I contend that the classical formula for kinetic energy K=(m*V^2)/2 is simply an asymptotic residue of a more fundamental formula. This asymptotic formula refers to the relationship between two bodies of mass m and M in the limiting case of m/M → 0, while V is the relative velocity between these two objects. In other words, the classical formula for the kinetic energy implies the presence of a second body, but the mass of the second body, M, simply drops out from the formula due to the nature of the degenerate case: M/m → ∞, i.e. M is incomparably larger than m.
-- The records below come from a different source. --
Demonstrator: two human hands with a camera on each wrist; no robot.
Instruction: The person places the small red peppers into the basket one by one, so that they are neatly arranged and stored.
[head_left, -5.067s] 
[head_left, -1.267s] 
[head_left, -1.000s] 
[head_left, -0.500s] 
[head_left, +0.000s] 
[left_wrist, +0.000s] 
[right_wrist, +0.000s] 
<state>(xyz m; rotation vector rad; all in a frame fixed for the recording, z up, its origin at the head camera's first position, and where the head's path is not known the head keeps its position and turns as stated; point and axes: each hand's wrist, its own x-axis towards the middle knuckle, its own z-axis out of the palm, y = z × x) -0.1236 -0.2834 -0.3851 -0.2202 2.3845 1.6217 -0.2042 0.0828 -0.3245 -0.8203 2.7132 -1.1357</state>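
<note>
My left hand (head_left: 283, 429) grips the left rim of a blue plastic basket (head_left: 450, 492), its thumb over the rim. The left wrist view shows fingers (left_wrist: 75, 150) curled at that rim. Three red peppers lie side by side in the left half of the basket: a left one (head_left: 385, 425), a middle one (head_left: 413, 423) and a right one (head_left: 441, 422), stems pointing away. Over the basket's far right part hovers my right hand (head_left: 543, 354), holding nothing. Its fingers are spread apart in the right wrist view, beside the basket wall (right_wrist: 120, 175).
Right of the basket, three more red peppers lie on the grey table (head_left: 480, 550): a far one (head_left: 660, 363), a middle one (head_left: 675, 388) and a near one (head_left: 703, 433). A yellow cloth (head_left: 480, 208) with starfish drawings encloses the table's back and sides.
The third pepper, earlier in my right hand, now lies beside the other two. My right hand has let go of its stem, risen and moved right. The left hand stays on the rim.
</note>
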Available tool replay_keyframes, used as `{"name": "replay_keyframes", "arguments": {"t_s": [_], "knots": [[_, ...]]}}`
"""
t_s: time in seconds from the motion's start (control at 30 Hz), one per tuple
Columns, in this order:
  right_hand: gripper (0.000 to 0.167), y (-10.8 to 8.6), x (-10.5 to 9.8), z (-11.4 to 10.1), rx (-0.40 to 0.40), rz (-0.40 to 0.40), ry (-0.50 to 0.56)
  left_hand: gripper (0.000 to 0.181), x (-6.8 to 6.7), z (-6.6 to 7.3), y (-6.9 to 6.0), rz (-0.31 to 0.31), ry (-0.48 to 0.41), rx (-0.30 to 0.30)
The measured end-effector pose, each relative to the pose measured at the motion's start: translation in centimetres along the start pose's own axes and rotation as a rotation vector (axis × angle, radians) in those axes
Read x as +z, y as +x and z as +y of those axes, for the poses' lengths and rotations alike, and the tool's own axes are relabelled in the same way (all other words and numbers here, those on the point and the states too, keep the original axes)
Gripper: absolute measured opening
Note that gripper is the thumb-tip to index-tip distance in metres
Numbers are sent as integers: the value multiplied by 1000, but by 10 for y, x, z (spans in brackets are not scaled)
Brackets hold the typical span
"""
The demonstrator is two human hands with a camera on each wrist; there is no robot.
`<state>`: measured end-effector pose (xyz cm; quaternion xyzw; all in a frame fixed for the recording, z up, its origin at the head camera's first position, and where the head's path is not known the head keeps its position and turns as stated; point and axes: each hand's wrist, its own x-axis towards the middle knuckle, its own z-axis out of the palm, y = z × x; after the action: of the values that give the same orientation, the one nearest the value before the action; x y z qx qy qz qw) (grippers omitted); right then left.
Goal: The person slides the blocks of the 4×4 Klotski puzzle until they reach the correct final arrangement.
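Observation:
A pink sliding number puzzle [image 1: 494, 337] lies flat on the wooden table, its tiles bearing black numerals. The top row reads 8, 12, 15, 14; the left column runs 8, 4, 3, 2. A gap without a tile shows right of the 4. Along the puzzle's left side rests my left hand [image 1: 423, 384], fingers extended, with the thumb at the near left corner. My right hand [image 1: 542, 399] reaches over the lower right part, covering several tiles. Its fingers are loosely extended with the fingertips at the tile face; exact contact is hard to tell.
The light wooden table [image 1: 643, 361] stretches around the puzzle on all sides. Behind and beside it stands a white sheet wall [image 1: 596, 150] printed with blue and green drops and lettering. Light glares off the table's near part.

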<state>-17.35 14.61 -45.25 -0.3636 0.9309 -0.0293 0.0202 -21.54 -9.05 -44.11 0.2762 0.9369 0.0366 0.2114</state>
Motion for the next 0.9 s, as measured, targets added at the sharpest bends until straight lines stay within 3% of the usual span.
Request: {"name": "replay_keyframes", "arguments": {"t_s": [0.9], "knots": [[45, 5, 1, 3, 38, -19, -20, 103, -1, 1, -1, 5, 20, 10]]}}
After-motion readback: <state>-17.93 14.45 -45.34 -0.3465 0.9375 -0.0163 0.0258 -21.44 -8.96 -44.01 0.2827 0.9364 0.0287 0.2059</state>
And what is the exact formula for the relationship between two objects, which we call kinetic energy, when these objects' masses m1 and m2 are comparable? I assert that unabridged formula for kinetic energy should have the form:

K=m1*m2*V^2/[2(m1+m2)]

In the next comment I shall endeavor to prove that any other formula would contradict classical mechanics of Newton. But here is a fundamental question: Is this formula in complete agreement with common sense?
• edited February 2015
Here is the proof. Suppose two perfectly elastic ball-shaped bodies of mass m1 and m2 are moving along the same straight line with such constant absolute velocities v1 and v2 (in Newton's sense of the term absolute velocity) that, at some point in time, they collide with each other (v1 and v2 are algebraic quantities, of course). We endeavor to find the formula that would correctly and quantitatively describe the kinetic energy relationship between the two bodies for this simple scenario.

When the two bodies collide they will press against each other with ever increasing elastic deformation of both bodies until, at some point, they reach a state of complete stillness relative to each other. This is the point of complete exhaustion of the kinetic energy relationship of these two bodies for they are not moving with respect to each other at this very moment. Therefore, to find the formula that we are looking for, all we need to do is to find the combined potential energy of elastic deformation for both bodies at this critical juncture. Now, that's an easy task in the framework of Newtonian mechanics. Denote the absolute velocity of bodies at the critical moment by v, then in accord with the conservation of energy, we have the following expression for the formula we are looking for:

K=m1*v1^2/2 + m2*v2^2/2 - (m1+m2)*v^2/2

Now, recall the conservation of momentum:

m1*v1 + m2*v2 = (m1+m2)*v

Excluding v form the above equations, we finally get:

K = m1*m2*(v1-v2)^2/[2(m1+m2)],

and that concludes the proof.

Now, let us examine this formula for robustness. Consider the degenerate case: m1=m, m2=M, v1=w, v2=0, and M >> m. Then, in the limit of M/m → ∞, we get the classical formula for the kinetic energy:

K=mw^2/2

Consider another degenerate case: m1=m2=m, and v1=-v2=w. Now we have:

K=mw^2.

Why didn't we get the familiar expression for the kinetic energy in this particularly simple case? As a matter of fact we did, if we imagine that in this completely symmetrical case it can be thought that the energy relationship K=mw^2 is simply being split, as it were, between the two bodies whereby each getting "half of the relationship", so to speak.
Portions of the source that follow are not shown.